Start with juggernauts

If you ship your Q1 AI feature on Opus or GPT-5, you have done the right thing — not the wrong one. This page exists because the "open-source LLMs and SLMs" pitch reads, to anyone who has ever shipped under deadline, like an implicit "and you should not be using Anthropic". We are not saying that. Anthropic and OpenAI shipping is fine. We adore them. The point is to make sure you always have the option to leave them when their pricing or priorities change.

What's the situation?

You have one quarter. Your boss expects an AI feature in the product by quarter-end. Your performance review depends on it. You have a budget measured in hundreds of dollars per month, not thousands. You have no research team. You will not get one.

Reach for the cheapest open model first and you will burn two weeks debugging context windows, one week tuning prompts, and ship a triage agent that flags ham as spam in 8% of cases. By Q1 close you have a beta nobody trusts and a slipping timeline.

Reach for Opus or GPT-5 first and you ship a working triage agent in 10 days. Quality is a known quantity. The bill is real, but the bill is also the reason your boss says yes to Q2 work — "the feature works; can we make it cheaper?" is a much easier conversation than "the feature does not work yet; can we have more time?"

What's the recommended path?

The Sagewai Training Loop is structured around exactly this arc:

Loading diagram...

Each quarter is a checkpoint, not a phase change. The work you do in Q1 is what makes Q3 possible — the Curator captures every juggernaut response as training data, automatically, without changing your application code.

Show me a runnable thing

Here is the smallest possible juggernaut-bootstrap loop:

import asyncio
from sagewai.core import Agent

async def main():
    agent = Agent(
        name="support-triage",
        model="claude-opus-4-7",  # The juggernaut
        system_prompt="Categorise the support ticket as: refund, "
                      "technical, account, or other.",
    )
    result = await agent.run("My order #1234 never arrived")
    print(result.output)

asyncio.run(main())

Three lines that matter, plus an await. To swap to GPT-5 later, change one string:

agent = Agent(name="support-triage", model="gpt-5", ...)

To run the same code on local Ollama (Q3, after the fine-tune), one more swap:

agent = Agent(name="support-triage", model="ollama/my-finetuned-llama:latest", ...)

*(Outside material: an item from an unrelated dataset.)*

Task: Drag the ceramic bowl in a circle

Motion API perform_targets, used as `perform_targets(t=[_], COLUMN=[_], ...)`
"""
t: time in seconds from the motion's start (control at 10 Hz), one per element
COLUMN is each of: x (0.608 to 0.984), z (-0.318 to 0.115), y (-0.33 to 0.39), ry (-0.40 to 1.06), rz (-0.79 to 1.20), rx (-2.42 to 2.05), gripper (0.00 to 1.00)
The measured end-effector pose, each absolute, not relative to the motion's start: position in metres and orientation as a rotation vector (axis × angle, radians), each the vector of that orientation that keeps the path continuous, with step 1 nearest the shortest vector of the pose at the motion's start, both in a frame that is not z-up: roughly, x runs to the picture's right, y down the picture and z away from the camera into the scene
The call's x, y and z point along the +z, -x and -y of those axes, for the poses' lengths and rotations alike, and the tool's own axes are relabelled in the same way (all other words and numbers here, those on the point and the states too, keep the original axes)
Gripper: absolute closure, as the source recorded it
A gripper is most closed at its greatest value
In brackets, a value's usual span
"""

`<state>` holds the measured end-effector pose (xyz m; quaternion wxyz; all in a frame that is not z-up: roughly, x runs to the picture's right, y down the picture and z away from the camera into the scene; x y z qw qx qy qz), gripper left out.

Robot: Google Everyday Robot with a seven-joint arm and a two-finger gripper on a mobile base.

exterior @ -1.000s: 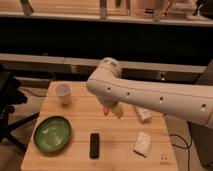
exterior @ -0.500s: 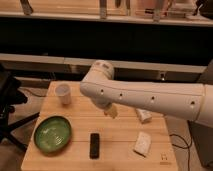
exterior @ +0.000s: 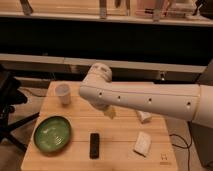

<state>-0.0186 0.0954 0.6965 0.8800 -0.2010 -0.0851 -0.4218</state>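
Gripper: gripper [exterior: 110,113] hangs under the arm's bend, over the middle of the table [exterior: 120,142]. Only its pale tip shows below the arm.
Gripper state: jaws stand wide apart and hold nothing.
Arm: arm [exterior: 150,100] reaches in from the right and crosses above the table's back half. It hides part of the surface behind it.
Change noted: over the last second the arm's bend has swung a little leftward and lower, and the tip has dropped slightly toward the table. The jaws have stayed wide throughout.
Bowl: green bowl [exterior: 52,133] sits at the front left of the table, upright and apparently empty. Its position is unchanged, and it lies well apart from the gripper, to the left and nearer the front edge.
Nearby items: white cup [exterior: 63,93] stands behind the bowl. A black bar [exterior: 94,145] lies between bowl and gripper, and a white packet [exterior: 143,143] lies front right.
Stage, as judged: approach only. No contact with the bowl, and the drag has not begun.
Meaning for the task: the leftward drift favours the bowl, yet most of the reach remains.
Risk, as judged: the black bar lies near the likely path, and the cup stands close to the bowl's far side.
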Motion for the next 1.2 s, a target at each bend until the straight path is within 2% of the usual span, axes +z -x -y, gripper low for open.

That is the LLM-agnostic surface. Application code does not change across the arc. See Example 18 — local LLM routing for the full swap demonstration across Claude, GPT, and Ollama.

Capture as you go

The Q3 cost-down does not work if you have not been capturing training data the whole time. Sagewai's Curator does this automatically: every successful agent run becomes a candidate training sample, scored by user feedback (thumbs-up / thumbs-down) or by an LLM-judge classifier you configure.

from sagewai.curator import Curator

curator = Curator(
    project_id="acme-support",
    quality_filter="user_rating >= 4 AND human_override == False",
)

By Q3, the Curator has captured several thousand high-quality input-output pairs from your Opus runs — more than enough to fine-tune a 3B local model that hits 90%+ of Opus's quality on your specific task at 1% of the cost-per-call.

For the full Curator → JSONL → Unsloth → Ollama loop, see Example 36 — autopilot training loop and Example 38 — Unsloth fine-tune.

What would I do next?

Ship Q1 on Opus or GPT-5. Stop second-guessing the choice.
Wire the Curator from day one — it costs nothing and it is the reason Q3 will work.
Wire the Observatory cost dashboard — by Q2 you will need to point at it during the CFO conversation.
Read Free CUDA via Colab ahead of Q3 so you already know how the fine-tune works before the cost-down ask lands.

Anti-patterns

Optimising before you have a product. The cheapest LLM is the one that ships your feature on time. That is almost never the smallest open model in week one.
Skipping the Curator. Training data has to exist before you can fine-tune. Capturing retroactively from logs is a week of pain; capturing prospectively from the Curator is a one-line wire-up.
Treating Q3 cost-down as a 10-week project. With the Sagewai Training Loop, the same engineer can ship an Unsloth fine-tune on a free Colab T4 over a weekend. See Free CUDA via Colab.